Bart Lateur wrote:
> The problem is this: given two versions of a word, one without, and one
> with hyphenation, determine which hyphens are soft hyphens (optional
> breakpoints), and which ones are hard hyphens? For example:
>
> hypo-allergeen hy-po-al-ler-geen
>
> (If you wonder about the hyphenation rules: Dutch)
>
> Here, all hyphens are soft hyphens, except the one between the "o" and
> the "a", which is required (I guess. I'm not 100% about the spelling,
> people seem to disagree on that one), or at least, let's suppose so.
>
> So, a short and sweet snippet that figures this out, please?

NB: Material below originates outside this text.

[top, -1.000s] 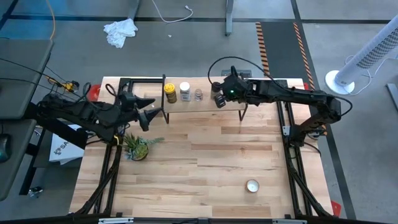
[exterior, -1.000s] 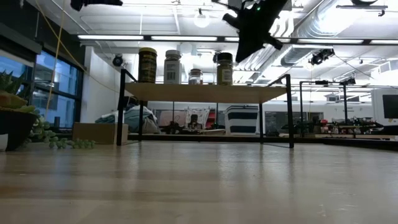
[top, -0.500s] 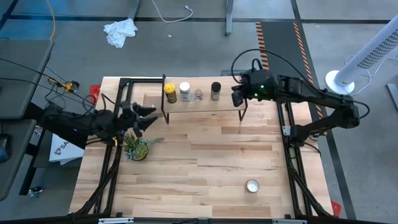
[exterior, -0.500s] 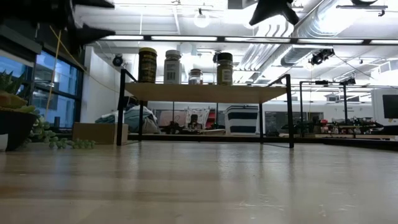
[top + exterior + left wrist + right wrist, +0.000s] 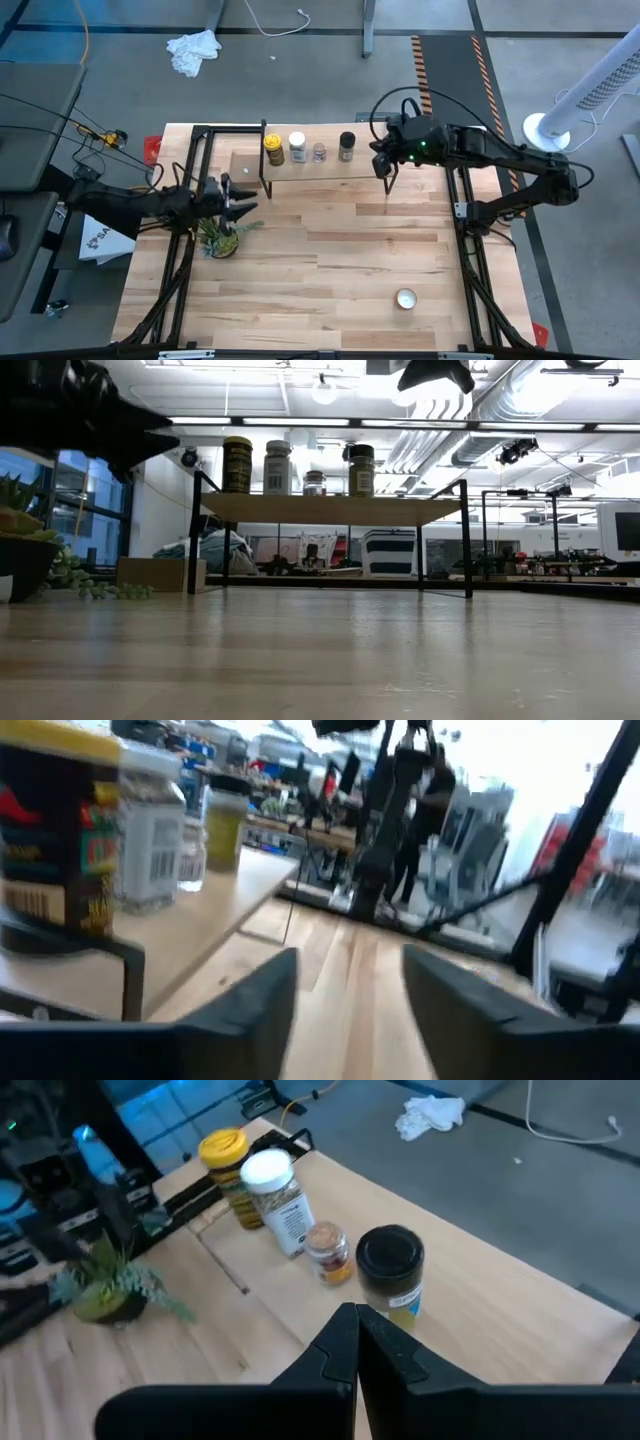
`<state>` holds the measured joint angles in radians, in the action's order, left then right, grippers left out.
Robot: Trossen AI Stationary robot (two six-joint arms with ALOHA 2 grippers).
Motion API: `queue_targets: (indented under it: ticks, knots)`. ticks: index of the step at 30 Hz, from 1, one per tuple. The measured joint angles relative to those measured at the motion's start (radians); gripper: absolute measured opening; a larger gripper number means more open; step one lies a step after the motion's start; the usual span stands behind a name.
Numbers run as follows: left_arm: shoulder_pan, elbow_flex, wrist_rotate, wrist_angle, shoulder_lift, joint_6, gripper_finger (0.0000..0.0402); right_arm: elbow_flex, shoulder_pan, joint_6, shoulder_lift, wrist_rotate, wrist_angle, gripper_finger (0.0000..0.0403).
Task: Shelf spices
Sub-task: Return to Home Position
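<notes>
Jars in one row on the shelf (image 5: 370,166) plank, all upright, none touching: mustard-yellow jar (image 5: 273,149) at the left end, then white-capped jar (image 5: 297,148), tiny pinkish jar (image 5: 319,152), black-capped jar (image 5: 347,146). Right stretch of the plank is bare.

Right pincer (image 5: 382,160) hangs over the shelf's right end, beyond the black-capped jar. Its own camera shows the fingers (image 5: 335,1350) pressed together with only a thin seam and nothing between them. From counter level only its underside shows, cut off by the upper edge.

Left pincer (image 5: 243,199) sits low at the left side of the counter (image 5: 330,260), just beside the potted plant (image 5: 220,238) and short of the shelf's left legs. Fingers spread, holding nothing. From counter level it is a dark smeared mass at upper left; fingers not separable there.

Left wrist view is smeared: labels unreadable, pinkish jar mostly hidden behind the white-capped one.

Cardboard box (image 5: 160,573) stands behind the shelf's left legs, partly screened by them. Round white tin (image 5: 405,298) lies well apart, near the front right of the counter
</notes>
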<state>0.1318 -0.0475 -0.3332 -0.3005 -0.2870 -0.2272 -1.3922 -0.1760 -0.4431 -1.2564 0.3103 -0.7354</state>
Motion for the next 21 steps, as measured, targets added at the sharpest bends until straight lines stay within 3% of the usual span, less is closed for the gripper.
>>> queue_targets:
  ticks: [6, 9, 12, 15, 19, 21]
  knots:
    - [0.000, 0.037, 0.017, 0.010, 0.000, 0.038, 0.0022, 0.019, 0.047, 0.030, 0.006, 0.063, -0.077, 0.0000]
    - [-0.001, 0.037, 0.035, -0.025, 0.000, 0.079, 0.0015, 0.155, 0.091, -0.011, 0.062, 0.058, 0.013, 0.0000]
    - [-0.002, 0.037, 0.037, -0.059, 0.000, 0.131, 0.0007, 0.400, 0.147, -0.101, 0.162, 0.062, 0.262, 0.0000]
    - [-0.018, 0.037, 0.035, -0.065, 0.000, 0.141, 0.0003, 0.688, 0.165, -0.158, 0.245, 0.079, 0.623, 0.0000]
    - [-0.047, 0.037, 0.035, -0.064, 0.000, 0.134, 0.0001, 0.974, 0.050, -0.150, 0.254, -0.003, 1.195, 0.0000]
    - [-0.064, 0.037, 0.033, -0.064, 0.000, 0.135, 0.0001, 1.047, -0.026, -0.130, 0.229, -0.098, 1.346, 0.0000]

The result
> may be whatever form you like.
#!/usr/bin/perl -w
use strict;
my ($hard,
$soft) = @ARGV ;
my $show = " $soft ";
for (my $i = 0; length $soft; $i++) {
if ( $hard !~ m/^-/
and $soft =~ m/^-/) { print substr($show, $i, 7), " $i\n" }
else { $hard =~ s/^.// }
$soft =~ s/^.//
}
__END__
[xenon ~/d/Temporary Stuff]% perl hyphen hypo-allergeen hy-po-al-ler-geen
hy-po- 2
-al-ler 8
ler-gee 12
--
Kevin Reid